WORK TASK
The entries that follow are to be duplicated in full, character for character.
[RECORDS TO PROCESS Boundary: Start]
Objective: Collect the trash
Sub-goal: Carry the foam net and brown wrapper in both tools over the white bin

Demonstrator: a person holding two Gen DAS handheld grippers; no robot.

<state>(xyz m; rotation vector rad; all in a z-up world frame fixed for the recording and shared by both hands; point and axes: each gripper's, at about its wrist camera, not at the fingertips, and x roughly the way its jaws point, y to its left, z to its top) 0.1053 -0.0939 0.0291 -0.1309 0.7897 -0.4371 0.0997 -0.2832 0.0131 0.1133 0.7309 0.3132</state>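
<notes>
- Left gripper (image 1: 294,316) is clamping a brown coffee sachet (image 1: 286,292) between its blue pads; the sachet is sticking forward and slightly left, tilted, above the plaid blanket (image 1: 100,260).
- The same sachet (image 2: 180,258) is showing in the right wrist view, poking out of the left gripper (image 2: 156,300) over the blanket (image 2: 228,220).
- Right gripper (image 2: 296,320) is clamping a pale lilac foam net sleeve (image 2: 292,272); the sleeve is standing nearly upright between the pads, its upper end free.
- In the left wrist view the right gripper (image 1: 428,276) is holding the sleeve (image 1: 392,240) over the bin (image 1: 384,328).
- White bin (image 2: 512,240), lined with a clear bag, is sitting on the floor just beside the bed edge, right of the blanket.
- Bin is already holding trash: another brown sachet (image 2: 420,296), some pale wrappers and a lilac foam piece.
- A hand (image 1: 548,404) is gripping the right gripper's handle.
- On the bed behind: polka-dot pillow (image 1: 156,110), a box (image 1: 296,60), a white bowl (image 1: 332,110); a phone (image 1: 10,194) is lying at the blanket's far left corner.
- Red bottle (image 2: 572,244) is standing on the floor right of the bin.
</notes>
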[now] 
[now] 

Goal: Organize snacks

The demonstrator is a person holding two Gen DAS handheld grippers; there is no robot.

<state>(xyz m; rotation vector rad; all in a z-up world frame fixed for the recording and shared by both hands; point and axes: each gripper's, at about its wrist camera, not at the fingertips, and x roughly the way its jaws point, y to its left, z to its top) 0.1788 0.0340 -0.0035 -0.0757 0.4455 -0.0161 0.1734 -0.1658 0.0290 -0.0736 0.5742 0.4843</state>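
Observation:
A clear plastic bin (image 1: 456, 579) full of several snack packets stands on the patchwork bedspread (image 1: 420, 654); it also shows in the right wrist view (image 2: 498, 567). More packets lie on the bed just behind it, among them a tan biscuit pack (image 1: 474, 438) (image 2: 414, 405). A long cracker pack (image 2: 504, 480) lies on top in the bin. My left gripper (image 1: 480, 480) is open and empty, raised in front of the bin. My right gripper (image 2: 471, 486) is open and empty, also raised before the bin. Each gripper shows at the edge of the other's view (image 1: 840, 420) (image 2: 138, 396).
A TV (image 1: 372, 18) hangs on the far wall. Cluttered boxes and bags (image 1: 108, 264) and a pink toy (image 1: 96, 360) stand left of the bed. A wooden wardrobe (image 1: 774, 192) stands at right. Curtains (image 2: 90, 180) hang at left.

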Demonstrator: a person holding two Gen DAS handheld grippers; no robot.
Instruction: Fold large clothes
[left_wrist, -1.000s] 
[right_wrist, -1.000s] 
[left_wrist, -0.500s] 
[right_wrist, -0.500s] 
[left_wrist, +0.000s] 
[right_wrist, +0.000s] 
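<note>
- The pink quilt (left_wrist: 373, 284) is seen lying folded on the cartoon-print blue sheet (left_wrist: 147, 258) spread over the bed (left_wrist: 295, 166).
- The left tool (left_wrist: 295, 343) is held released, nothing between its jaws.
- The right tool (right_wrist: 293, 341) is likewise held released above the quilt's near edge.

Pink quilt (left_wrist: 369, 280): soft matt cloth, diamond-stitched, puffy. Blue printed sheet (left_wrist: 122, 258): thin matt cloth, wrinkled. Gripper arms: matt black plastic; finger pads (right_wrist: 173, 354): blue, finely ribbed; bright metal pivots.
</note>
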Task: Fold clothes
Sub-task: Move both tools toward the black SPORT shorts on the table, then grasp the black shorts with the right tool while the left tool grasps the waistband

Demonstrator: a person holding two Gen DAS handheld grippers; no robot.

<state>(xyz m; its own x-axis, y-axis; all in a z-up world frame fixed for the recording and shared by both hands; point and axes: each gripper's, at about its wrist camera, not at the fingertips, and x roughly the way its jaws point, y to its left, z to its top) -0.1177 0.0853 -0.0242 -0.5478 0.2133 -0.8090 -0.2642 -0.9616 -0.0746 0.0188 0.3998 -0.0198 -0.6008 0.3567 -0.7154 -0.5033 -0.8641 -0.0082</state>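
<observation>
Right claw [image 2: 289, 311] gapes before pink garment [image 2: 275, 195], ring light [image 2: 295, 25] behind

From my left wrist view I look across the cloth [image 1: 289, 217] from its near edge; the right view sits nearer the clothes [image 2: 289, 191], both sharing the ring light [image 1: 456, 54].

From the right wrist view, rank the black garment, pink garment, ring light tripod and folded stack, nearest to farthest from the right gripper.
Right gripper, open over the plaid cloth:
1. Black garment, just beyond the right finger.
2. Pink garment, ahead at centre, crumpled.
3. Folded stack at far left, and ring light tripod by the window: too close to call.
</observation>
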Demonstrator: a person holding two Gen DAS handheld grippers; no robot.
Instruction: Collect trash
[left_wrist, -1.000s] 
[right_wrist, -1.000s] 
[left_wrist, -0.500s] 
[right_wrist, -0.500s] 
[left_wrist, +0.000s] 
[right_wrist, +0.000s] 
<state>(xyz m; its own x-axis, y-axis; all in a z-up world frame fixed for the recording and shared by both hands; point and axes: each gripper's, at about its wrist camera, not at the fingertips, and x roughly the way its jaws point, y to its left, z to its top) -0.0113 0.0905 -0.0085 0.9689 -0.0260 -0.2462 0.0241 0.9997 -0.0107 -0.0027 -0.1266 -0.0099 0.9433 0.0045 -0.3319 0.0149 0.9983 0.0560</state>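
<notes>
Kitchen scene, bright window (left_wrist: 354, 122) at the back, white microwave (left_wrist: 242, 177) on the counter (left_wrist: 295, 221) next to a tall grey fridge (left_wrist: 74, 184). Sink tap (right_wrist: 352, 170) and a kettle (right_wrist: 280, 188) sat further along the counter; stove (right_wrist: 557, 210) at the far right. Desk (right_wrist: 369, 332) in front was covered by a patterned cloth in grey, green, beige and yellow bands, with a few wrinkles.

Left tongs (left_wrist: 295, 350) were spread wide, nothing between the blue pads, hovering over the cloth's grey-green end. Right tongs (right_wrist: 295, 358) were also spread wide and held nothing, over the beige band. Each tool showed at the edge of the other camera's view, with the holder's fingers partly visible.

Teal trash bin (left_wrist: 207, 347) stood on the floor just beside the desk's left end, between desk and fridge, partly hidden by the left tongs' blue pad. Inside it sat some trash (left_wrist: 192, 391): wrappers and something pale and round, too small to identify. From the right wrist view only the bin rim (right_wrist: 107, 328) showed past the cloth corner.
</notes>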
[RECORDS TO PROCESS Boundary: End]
EXERCISE OUTPUT
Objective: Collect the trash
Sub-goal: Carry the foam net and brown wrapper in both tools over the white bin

Demonstrator: a person holding two Gen DAS handheld grippers; no robot.

<state>(xyz m; rotation vector rad; all in a z-up world frame fixed for the recording and shared by both hands; point and axes: each gripper's, at about its wrist camera, not at the fingertips, and x roughly the way its jaws point, y to its left, z to its top) 0.1053 -0.0939 0.0291 -0.1309 0.7897 -0.4371 0.0997 -0.2832 0.0131 0.1133 0.7309 0.3132</state>
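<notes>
- Left gripper (image 1: 294,316) is clamping a brown coffee sachet (image 1: 286,292) between its blue pads; the sachet is sticking forward and slightly left, tilted, above the plaid blanket (image 1: 100,260).
- The same sachet (image 2: 180,258) is showing in the right wrist view, poking out of the left gripper (image 2: 156,300) over the blanket (image 2: 228,220).
- Right gripper (image 2: 296,320) is clamping a pale lilac foam net sleeve (image 2: 292,272); the sleeve is standing nearly upright between the pads, its upper end free.
- In the left wrist view the right gripper (image 1: 428,276) is holding the sleeve (image 1: 392,240) over the bin (image 1: 384,328).
- White bin (image 2: 512,240), lined with a clear bag, is sitting on the floor just beside the bed edge, right of the blanket.
- Bin is already holding trash: another brown sachet (image 2: 420,296), some pale wrappers and a lilac foam piece.
- A hand (image 1: 548,404) is gripping the right gripper's handle.
- On the bed behind: polka-dot pillow (image 1: 156,110), a box (image 1: 296,60), a white bowl (image 1: 332,110); a phone (image 1: 10,194) is lying at the blanket's far left corner.
- Red bottle (image 2: 572,244) is standing on the floor right of the bin.
</notes>
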[now] 
[now] 

Goal: Organize snacks

The demonstrator is a person holding two Gen DAS handheld grippers; there is no robot.

<state>(xyz m; rotation vector rad; all in a z-up world frame fixed for the recording and shared by both hands; point and axes: each gripper's, at about its wrist camera, not at the fingertips, and x roughly the way its jaws point, y to its left, z to its top) 0.1788 0.0340 -0.0035 -0.0757 0.4455 -0.0161 0.1734 -0.1658 0.0290 -0.0736 0.5742 0.4843</state>
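Observation:
A clear plastic bin (image 1: 456, 579) full of several snack packets stands on the patchwork bedspread (image 1: 420, 654); it also shows in the right wrist view (image 2: 498, 567). More packets lie on the bed just behind it, among them a tan biscuit pack (image 1: 474, 438) (image 2: 414, 405). A long cracker pack (image 2: 504, 480) lies on top in the bin. My left gripper (image 1: 480, 480) is open and empty, raised in front of the bin. My right gripper (image 2: 471, 486) is open and empty, also raised before the bin. Each gripper shows at the edge of the other's view (image 1: 840, 420) (image 2: 138, 396).
A TV (image 1: 372, 18) hangs on the far wall. Cluttered boxes and bags (image 1: 108, 264) and a pink toy (image 1: 96, 360) stand left of the bed. A wooden wardrobe (image 1: 774, 192) stands at right. Curtains (image 2: 90, 180) hang at left.
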
Demonstrator: a person holding two Gen DAS handheld grippers; no robot.
Instruction: Fold large clothes
[left_wrist, -1.000s] 
[right_wrist, -1.000s] 
[left_wrist, -0.500s] 
[right_wrist, -0.500s] 
[left_wrist, +0.000s] 
[right_wrist, +0.000s] 
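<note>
- The pink quilt (left_wrist: 373, 284) is seen lying folded on the cartoon-print blue sheet (left_wrist: 147, 258) spread over the bed (left_wrist: 295, 166).
- The left tool (left_wrist: 295, 343) is held released, nothing between its jaws.
- The right tool (right_wrist: 293, 341) is likewise held released above the quilt's near edge.

Pink quilt (left_wrist: 369, 280): soft matt cloth, diamond-stitched, puffy. Blue printed sheet (left_wrist: 122, 258): thin matt cloth, wrinkled. Gripper arms: matt black plastic; finger pads (right_wrist: 173, 354): blue, finely ribbed; bright metal pivots.
</note>
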Task: Fold clothes
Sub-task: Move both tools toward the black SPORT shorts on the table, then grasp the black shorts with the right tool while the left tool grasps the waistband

Demonstrator: a person holding two Gen DAS handheld grippers; no robot.

<state>(xyz m; its own x-axis, y-axis; all in a z-up world frame fixed for the recording and shared by both hands; point and axes: each gripper's, at about its wrist camera, not at the fingertips, and x roughly the way its jaws point, y to its left, z to its top) -0.1177 0.0853 -0.0242 -0.5478 0.2133 -0.8090 -0.2642 -0.9616 -0.0746 0.0188 0.3998 -0.0198 -0.6008 0.3567 -0.7154 -0.5033 -0.8641 -0.0082</state>
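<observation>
Right claw [image 2: 289, 311] gapes before pink garment [image 2: 275, 195], ring light [image 2: 295, 25] behind

From my left wrist view I look across the cloth [image 1: 289, 217] from its near edge; the right view sits nearer the clothes [image 2: 289, 191], both sharing the ring light [image 1: 456, 54].

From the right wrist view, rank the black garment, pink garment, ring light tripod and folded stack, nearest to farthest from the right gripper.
Right gripper, open over the plaid cloth:
1. Black garment, just beyond the right finger.
2. Pink garment, ahead at centre, crumpled.
3. Folded stack at far left, and ring light tripod by the window: too close to call.
</observation>
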Demonstrator: a person holding two Gen DAS handheld grippers; no robot.
Instruction: Collect trash
[left_wrist, -1.000s] 
[right_wrist, -1.000s] 
[left_wrist, -0.500s] 
[right_wrist, -0.500s] 
[left_wrist, +0.000s] 
[right_wrist, +0.000s] 
<state>(xyz m; its own x-axis, y-axis; all in a z-up world frame fixed for the recording and shared by both hands; point and axes: each gripper's, at about its wrist camera, not at the fingertips, and x roughly the way its jaws point, y to its left, z to its top) -0.0113 0.0905 -0.0085 0.9689 -0.0260 -0.2462 0.0241 0.9997 -0.0107 -0.0027 -0.1266 -0.0099 0.9433 0.0045 -0.3319 0.0149 0.9983 0.0560</state>
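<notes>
Kitchen scene, bright window (left_wrist: 354, 122) at the back, white microwave (left_wrist: 242, 177) on the counter (left_wrist: 295, 221) next to a tall grey fridge (left_wrist: 74, 184). Sink tap (right_wrist: 352, 170) and a kettle (right_wrist: 280, 188) sat further along the counter; stove (right_wrist: 557, 210) at the far right. Desk (right_wrist: 369, 332) in front was covered by a patterned cloth in grey, green, beige and yellow bands, with a few wrinkles.

Left tongs (left_wrist: 295, 350) were spread wide, nothing between the blue pads, hovering over the cloth's grey-green end. Right tongs (right_wrist: 295, 358) were also spread wide and held nothing, over the beige band. Each tool showed at the edge of the other camera's view, with the holder's fingers partly visible.

Teal trash bin (left_wrist: 207, 347) stood on the floor just beside the desk's left end, between desk and fridge, partly hidden by the left tongs' blue pad. Inside it sat some trash (left_wrist: 192, 391): wrappers and something pale and round, too small to identify. From the right wrist view only the bin rim (right_wrist: 107, 328) showed past the cloth corner.
</notes>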

That concludes the answer.